(What the exercise asks) Write out each record exactly and skip every image.

(Data records)
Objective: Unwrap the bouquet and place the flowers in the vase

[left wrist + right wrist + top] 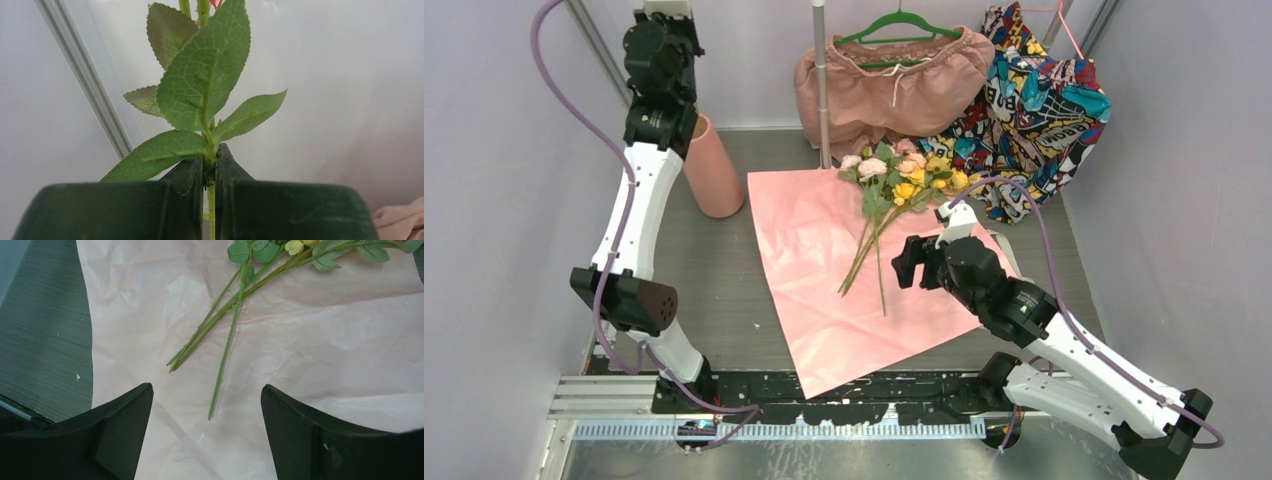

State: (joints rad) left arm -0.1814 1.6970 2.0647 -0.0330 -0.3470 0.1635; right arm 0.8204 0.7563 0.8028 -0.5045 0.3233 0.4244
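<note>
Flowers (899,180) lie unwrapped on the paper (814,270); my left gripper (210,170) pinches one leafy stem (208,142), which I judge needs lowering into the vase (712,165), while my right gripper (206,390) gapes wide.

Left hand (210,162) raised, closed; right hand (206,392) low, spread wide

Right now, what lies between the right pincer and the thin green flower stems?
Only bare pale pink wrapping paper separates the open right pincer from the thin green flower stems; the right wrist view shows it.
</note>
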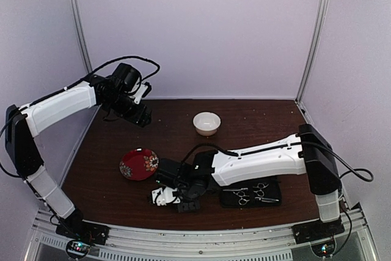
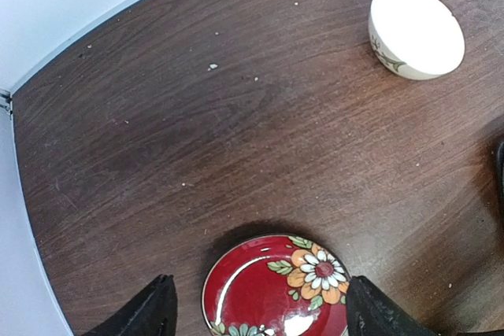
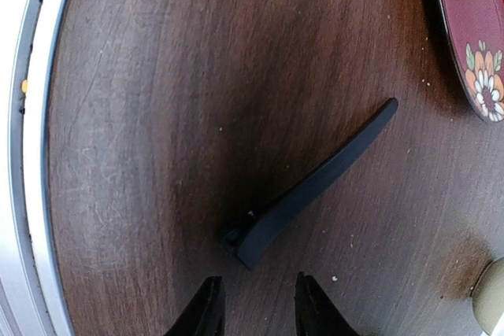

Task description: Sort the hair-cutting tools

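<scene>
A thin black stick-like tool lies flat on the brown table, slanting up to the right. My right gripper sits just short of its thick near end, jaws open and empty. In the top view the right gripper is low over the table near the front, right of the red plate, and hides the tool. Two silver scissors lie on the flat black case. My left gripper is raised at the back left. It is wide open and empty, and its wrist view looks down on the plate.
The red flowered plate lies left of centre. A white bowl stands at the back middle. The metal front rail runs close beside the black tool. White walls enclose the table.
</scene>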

(Exercise response)
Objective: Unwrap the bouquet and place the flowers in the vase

[left wrist + right wrist + top] 

State: (joints rad) left arm -0.1814 1.6970 2.0647 -0.0330 -0.3470 0.1635; right arm 0.8204 0.7563 0.8028 -0.5045 0.3233 0.4244
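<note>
Flowers (899,180) lie unwrapped on the paper (814,270); my left gripper (210,170) pinches one leafy stem (208,142), which I judge needs lowering into the vase (712,165), while my right gripper (206,390) gapes wide.

Left hand (210,162) raised, closed; right hand (206,392) low, spread wide

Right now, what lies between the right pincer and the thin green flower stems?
Only bare pale pink wrapping paper separates the open right pincer from the thin green flower stems; the right wrist view shows it.
</note>
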
Task description: Sort the hair-cutting tools

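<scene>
A thin black stick-like tool lies flat on the brown table, slanting up to the right. My right gripper sits just short of its thick near end, jaws open and empty. In the top view the right gripper is low over the table near the front, right of the red plate, and hides the tool. Two silver scissors lie on the flat black case. My left gripper is raised at the back left. It is wide open and empty, and its wrist view looks down on the plate.
The red flowered plate lies left of centre. A white bowl stands at the back middle. The metal front rail runs close beside the black tool. White walls enclose the table.
</scene>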

Besides the given answer, there is nothing more to add.